> [Information supplied]
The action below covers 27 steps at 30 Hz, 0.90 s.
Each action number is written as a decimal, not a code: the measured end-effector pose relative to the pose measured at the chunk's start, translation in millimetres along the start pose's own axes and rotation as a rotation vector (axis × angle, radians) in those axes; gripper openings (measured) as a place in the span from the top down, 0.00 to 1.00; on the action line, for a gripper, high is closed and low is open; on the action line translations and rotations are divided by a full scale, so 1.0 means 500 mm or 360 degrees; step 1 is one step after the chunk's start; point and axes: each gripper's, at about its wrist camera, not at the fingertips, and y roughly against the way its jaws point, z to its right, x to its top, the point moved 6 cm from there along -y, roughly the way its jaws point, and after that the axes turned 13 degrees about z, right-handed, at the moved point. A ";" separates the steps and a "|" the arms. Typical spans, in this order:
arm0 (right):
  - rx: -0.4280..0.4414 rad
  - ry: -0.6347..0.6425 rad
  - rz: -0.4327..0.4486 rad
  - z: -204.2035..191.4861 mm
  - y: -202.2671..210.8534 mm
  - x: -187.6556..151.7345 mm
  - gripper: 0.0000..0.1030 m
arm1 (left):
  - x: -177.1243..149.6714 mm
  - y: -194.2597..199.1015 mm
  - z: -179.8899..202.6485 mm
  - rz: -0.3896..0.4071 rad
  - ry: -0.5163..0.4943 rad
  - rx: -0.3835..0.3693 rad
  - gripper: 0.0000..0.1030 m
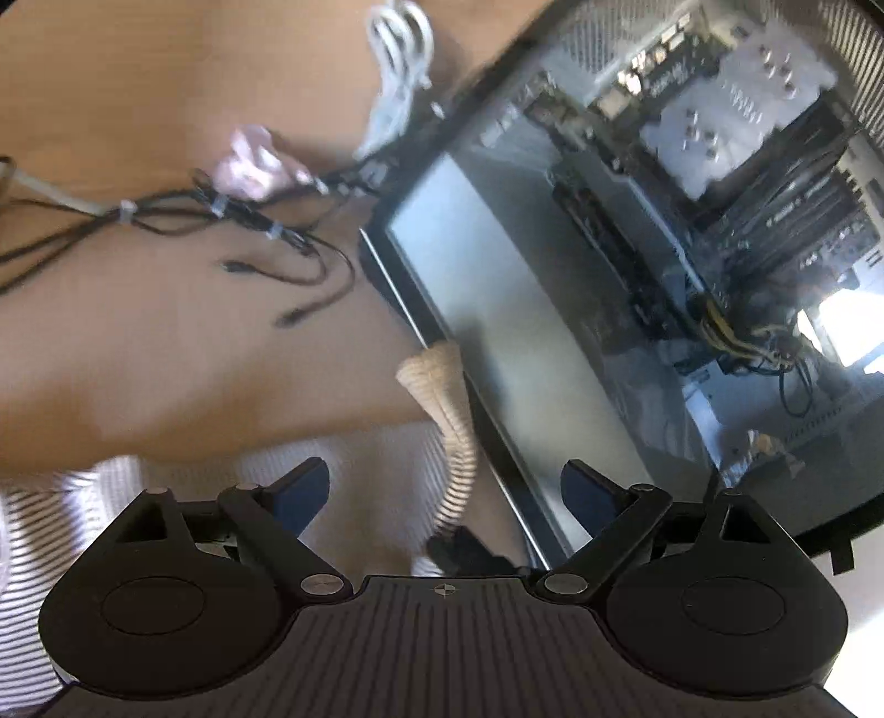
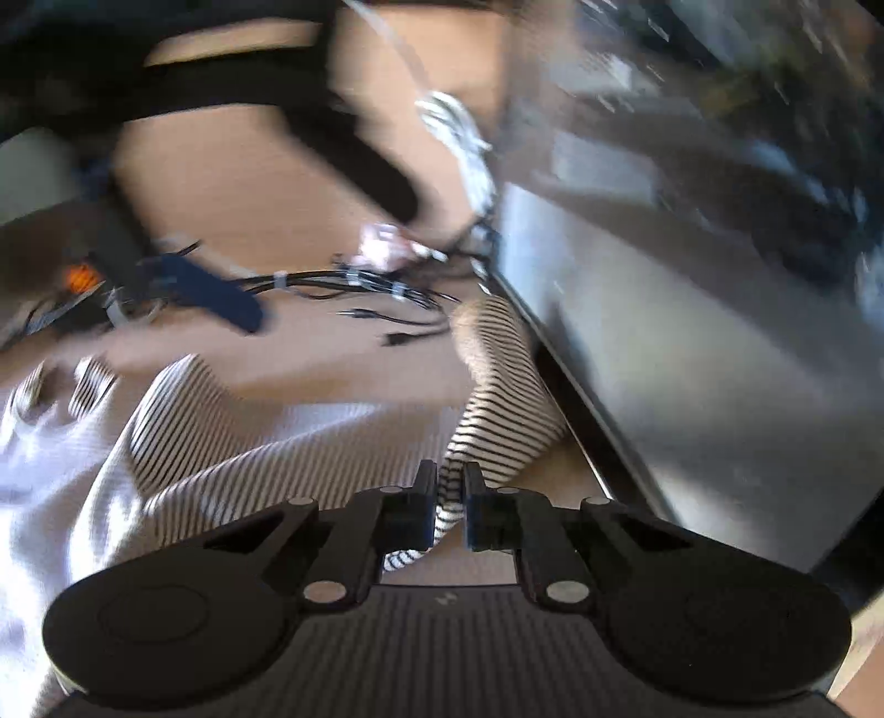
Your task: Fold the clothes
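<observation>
A black-and-white striped garment (image 2: pixel 232 442) lies rumpled on the wooden table (image 2: pixel 276 188). One striped sleeve (image 2: pixel 497 381) runs along the edge of the computer case. My right gripper (image 2: pixel 447 486) is shut on the near end of that sleeve, and striped cloth shows between its black fingers. In the left wrist view the same garment (image 1: pixel 353 469) lies under my left gripper (image 1: pixel 445 486), which stands wide open above it with nothing between its blue pads (image 1: pixel 306 491). The sleeve's cuff (image 1: pixel 436 375) curls up beside the case.
A glass-sided computer case (image 1: pixel 635 276) fills the right side of both views. A bundle of black cables (image 1: pixel 232 221) and a white coiled cable (image 1: pixel 400 44) lie on the table behind the garment. The other gripper's blue-tipped finger (image 2: pixel 215 295) shows at left in the right wrist view.
</observation>
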 end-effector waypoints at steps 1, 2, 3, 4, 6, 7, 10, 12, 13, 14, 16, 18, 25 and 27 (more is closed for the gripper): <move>0.0029 0.0044 0.0004 -0.008 0.002 0.000 0.92 | -0.004 -0.018 0.003 -0.0028 -0.0006 -0.0005 0.08; 0.0058 0.0088 0.0009 -0.016 0.004 0.001 0.93 | -0.009 -0.039 0.002 -0.0054 -0.0008 0.0008 0.08; 0.0082 0.0127 0.0011 -0.023 0.006 0.000 0.93 | -0.012 -0.062 -0.001 -0.0080 -0.0006 0.0027 0.08; 0.0097 0.0154 0.0007 -0.031 0.004 -0.003 0.93 | -0.015 -0.085 -0.005 -0.0101 -0.0003 0.0048 0.08; 0.0092 0.0198 0.0002 -0.040 0.001 -0.009 0.93 | -0.018 -0.128 -0.009 -0.0128 -0.0006 0.0090 0.08; 0.0068 0.0187 -0.0003 -0.037 0.000 -0.010 0.93 | -0.019 -0.145 -0.009 -0.0133 -0.0015 0.0105 0.08; -0.0056 0.0069 -0.0015 -0.012 0.001 -0.009 0.91 | -0.019 -0.176 -0.003 -0.0127 -0.0067 0.0135 0.27; -0.0130 -0.0026 -0.0032 0.008 0.001 -0.011 0.84 | -0.019 -0.185 -0.001 -0.0128 -0.0080 0.0132 0.46; -0.0156 -0.0078 -0.0048 0.017 -0.003 -0.016 0.73 | -0.019 -0.187 0.001 -0.0127 -0.0088 0.0127 0.62; -0.0173 -0.0110 -0.0064 0.023 -0.011 -0.021 0.62 | -0.020 -0.188 0.003 -0.0126 -0.0098 0.0122 0.71; -0.0195 -0.0180 -0.0101 0.037 -0.029 -0.032 0.57 | -0.021 -0.180 0.010 -0.0098 -0.0155 0.0138 0.88; -0.0185 -0.0242 -0.0134 0.049 -0.046 -0.041 0.57 | -0.021 -0.161 0.021 -0.0050 -0.0243 0.0166 0.90; -0.0007 -0.0088 -0.0062 0.023 -0.037 -0.003 0.90 | 0.003 -0.027 0.040 0.0133 -0.0359 0.0196 0.90; 0.0036 -0.0024 -0.0002 0.007 -0.020 0.024 0.90 | 0.028 0.029 0.041 0.0214 -0.0365 0.0216 0.90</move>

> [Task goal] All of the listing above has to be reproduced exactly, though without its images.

> [Response]
The action below covers 27 steps at 30 Hz, 0.90 s.
Each action number is written as a decimal, not a code: the measured end-effector pose relative to the pose measured at the chunk's start, translation in millimetres along the start pose's own axes and rotation as a rotation vector (axis × angle, radians) in those axes; gripper openings (measured) as a place in the span from the top down, 0.00 to 1.00; on the action line, for a gripper, high is closed and low is open; on the action line translations and rotations are divided by a full scale, so 1.0 means 500 mm or 360 degrees; step 1 is one step after the chunk's start; point and axes: each gripper's, at about its wrist camera, not at the fingertips, and y roughly against the way its jaws point, z to its right, x to its top, the point moved 6 cm from there along -y, roughly the way its jaws point, and after that the axes turned 13 degrees about z, right-handed, at the moved point. A ";" separates the steps and a "|" the arms. Typical spans, in this order:
arm0 (right):
  - rx: -0.4280..0.4414 rad
  - ry: -0.6347..0.6425 rad
  - rz: -0.4327..0.4486 rad
  - z: -204.2035..191.4861 mm
  - y: -202.2671..210.8534 mm
  - x: -187.6556..151.7345 mm
  - gripper: 0.0000..0.1030 m
arm1 (left):
  - x: -177.1243..149.6714 mm
  - y: -194.2597..199.1015 mm
  - z: -179.8899..202.6485 mm
  - rz: -0.3896..0.4071 rad
  - ry: -0.5163..0.4943 rad
  - rx: -0.3835..0.3693 rad
  - gripper: 0.0000..0.1030 m
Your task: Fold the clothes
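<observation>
A black-and-white striped garment (image 2: pixel 232 442) lies rumpled on the wooden table (image 2: pixel 276 188). One striped sleeve (image 2: pixel 497 381) runs along the edge of the computer case. My right gripper (image 2: pixel 447 486) is shut on the near end of that sleeve, and striped cloth shows between its black fingers. In the left wrist view the same garment (image 1: pixel 353 469) lies under my left gripper (image 1: pixel 445 486), which stands wide open above it with nothing between its blue pads (image 1: pixel 306 491). The sleeve's cuff (image 1: pixel 436 375) curls up beside the case.
A glass-sided computer case (image 1: pixel 635 276) fills the right side of both views. A bundle of black cables (image 1: pixel 232 221) and a white coiled cable (image 1: pixel 400 44) lie on the table behind the garment. The other gripper's blue-tipped finger (image 2: pixel 215 295) shows at left in the right wrist view.
</observation>
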 end-effector waypoints at steps 1, 2, 3, 4, 6, 7, 10, 12, 13, 14, 16, 18, 25 and 27 (more is closed for the gripper): <move>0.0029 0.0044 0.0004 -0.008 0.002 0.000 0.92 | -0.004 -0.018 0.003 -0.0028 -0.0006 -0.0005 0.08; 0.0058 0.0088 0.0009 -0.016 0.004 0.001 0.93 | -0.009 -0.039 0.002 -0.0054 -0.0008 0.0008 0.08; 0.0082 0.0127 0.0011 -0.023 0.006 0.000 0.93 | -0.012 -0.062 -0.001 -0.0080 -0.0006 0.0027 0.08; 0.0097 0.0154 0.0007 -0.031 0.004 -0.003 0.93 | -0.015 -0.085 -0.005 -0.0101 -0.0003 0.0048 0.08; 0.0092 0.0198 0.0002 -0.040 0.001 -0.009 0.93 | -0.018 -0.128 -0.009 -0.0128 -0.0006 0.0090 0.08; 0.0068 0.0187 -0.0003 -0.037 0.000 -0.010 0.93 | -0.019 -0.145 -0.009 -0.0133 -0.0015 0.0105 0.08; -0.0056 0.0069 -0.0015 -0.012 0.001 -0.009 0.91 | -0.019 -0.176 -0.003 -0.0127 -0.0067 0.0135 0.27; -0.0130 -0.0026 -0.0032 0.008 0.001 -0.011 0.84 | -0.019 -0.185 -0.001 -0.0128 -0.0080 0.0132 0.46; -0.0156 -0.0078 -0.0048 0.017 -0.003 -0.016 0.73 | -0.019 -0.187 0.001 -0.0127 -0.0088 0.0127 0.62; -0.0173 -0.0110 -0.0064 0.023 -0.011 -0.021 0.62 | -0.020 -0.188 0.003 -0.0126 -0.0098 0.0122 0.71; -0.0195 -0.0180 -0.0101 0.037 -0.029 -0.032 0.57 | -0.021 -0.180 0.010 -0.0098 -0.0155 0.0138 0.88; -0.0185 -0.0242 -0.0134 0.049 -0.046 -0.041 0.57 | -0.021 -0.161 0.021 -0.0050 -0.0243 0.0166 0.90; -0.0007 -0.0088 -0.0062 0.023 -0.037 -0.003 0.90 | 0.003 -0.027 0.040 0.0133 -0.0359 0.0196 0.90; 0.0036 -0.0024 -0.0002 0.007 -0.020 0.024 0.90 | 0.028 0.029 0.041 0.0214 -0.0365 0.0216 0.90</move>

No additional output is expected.